### ASSIGNED TASK:
Transcribe all data verbatim. Skip the pictures.

· · · · · · ·

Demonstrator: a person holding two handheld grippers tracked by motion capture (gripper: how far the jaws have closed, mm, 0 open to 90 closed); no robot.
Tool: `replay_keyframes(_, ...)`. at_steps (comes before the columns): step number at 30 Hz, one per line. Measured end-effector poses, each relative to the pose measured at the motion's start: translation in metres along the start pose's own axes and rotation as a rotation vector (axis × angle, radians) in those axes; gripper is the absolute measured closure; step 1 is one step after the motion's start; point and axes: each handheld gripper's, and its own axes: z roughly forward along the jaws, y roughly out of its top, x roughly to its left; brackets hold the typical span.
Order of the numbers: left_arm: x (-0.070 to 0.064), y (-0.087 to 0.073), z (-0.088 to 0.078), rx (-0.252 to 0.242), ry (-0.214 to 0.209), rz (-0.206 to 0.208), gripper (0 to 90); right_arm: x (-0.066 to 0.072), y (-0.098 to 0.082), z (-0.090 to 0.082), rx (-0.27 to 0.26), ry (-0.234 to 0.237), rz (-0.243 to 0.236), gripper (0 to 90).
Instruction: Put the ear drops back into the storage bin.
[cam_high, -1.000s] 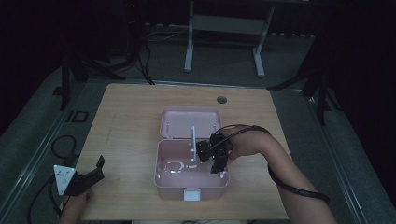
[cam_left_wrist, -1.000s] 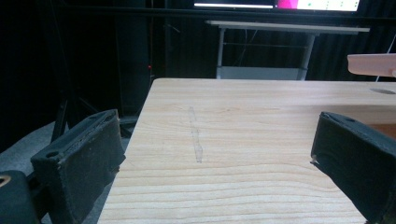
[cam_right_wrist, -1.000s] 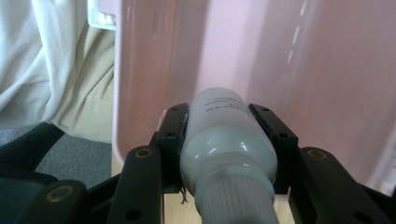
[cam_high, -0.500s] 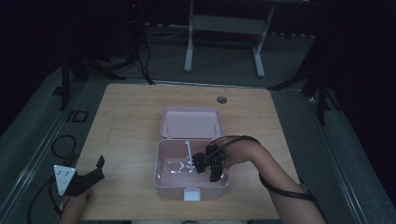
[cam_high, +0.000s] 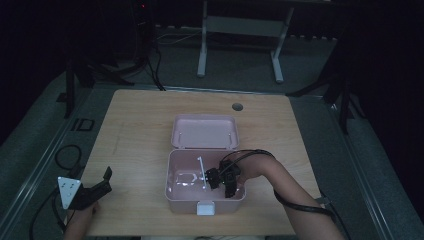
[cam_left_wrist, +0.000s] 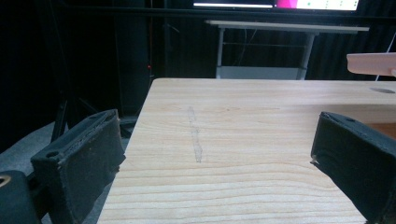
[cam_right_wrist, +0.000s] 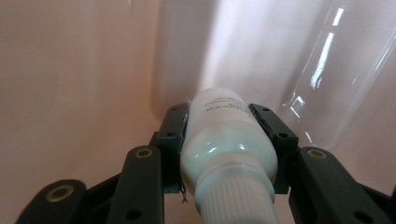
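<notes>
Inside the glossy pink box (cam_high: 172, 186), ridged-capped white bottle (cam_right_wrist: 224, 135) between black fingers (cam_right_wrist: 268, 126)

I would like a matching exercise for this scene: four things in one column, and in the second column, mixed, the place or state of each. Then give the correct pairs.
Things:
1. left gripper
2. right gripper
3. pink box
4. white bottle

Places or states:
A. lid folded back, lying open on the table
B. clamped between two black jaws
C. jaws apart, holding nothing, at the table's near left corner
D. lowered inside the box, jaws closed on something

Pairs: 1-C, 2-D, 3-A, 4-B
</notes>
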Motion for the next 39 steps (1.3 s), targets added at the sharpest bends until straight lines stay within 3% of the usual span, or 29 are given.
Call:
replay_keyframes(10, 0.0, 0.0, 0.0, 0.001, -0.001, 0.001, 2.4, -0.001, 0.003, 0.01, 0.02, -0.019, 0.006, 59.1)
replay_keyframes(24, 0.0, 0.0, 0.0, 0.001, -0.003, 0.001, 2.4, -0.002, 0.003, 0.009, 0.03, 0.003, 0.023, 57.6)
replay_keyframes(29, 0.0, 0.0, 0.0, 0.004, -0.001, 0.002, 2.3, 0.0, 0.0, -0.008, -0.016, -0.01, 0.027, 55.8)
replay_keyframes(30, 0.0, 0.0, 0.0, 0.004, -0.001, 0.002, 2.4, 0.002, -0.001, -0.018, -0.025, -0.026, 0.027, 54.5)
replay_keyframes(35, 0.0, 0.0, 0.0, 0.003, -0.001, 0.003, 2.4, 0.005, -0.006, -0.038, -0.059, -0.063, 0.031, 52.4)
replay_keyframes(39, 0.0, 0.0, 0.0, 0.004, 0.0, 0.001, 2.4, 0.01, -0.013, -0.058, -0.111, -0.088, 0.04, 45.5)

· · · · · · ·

### ANSWER AREA:
Demonstrator: a person holding two handheld grippers tracked by motion capture (gripper: how far the jaws have closed, mm, 0 open to 90 closed); no robot.
Tool: `replay_keyframes(_, ...)`. at_steps (comes before the columns): step number at 30 Hz, one per line. Measured end-effector poses, each relative to the pose measured at the motion's start: translation in metres along the start pose's own axes and rotation as a rotation vector (axis × angle, radians) in those axes; gripper is the absolute measured closure; step 1 is one step after the motion's start; point and axes: each handheld gripper's, and its own axes: z roughly forward along the jaws, y roughly out of its top, x roughly to its left; brackets hold the typical span.
Order of the numbers: left_arm: x (-0.070 to 0.064), y (-0.087 to 0.073), z (-0.088 to 0.078), rx (-0.252 to 0.242), ry (-0.214 to 0.209), rz (-0.206 to 0.208), gripper (0 to 90); right_arm: x (-0.066 to 0.072), y (-0.098 to 0.082), z (-0.090 to 0.082), rx (-0.27 to 0.26), ry (-0.234 to 0.237), rz (-0.243 to 0.236), gripper (0 to 90).
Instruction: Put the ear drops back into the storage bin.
[cam_high, -1.000s] 
[cam_left_wrist, -1.000s] 
[cam_right_wrist, -1.000s] 
[cam_high, -0.500s] 
[cam_high, +0.000s] 
[cam_left_wrist, +0.000s] 
[cam_right_wrist, +0.000s] 
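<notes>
Inside the glossy pink box (cam_high: 172, 186), ridged-capped white bottle (cam_right_wrist: 224, 135) between black fingers (cam_right_wrist: 268, 126)

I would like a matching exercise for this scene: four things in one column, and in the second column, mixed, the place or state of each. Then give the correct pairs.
Things:
1. left gripper
2. right gripper
3. pink box
4. white bottle

Places or states:
A. lid folded back, lying open on the table
B. clamped between two black jaws
C. jaws apart, holding nothing, at the table's near left corner
D. lowered inside the box, jaws closed on something

Pairs: 1-C, 2-D, 3-A, 4-B
</notes>
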Motion for the next 39 steps (1.3 s), targets added at the sharpest bends until straight lines stay within 3% of the usual span, or 29 are given.
Call:
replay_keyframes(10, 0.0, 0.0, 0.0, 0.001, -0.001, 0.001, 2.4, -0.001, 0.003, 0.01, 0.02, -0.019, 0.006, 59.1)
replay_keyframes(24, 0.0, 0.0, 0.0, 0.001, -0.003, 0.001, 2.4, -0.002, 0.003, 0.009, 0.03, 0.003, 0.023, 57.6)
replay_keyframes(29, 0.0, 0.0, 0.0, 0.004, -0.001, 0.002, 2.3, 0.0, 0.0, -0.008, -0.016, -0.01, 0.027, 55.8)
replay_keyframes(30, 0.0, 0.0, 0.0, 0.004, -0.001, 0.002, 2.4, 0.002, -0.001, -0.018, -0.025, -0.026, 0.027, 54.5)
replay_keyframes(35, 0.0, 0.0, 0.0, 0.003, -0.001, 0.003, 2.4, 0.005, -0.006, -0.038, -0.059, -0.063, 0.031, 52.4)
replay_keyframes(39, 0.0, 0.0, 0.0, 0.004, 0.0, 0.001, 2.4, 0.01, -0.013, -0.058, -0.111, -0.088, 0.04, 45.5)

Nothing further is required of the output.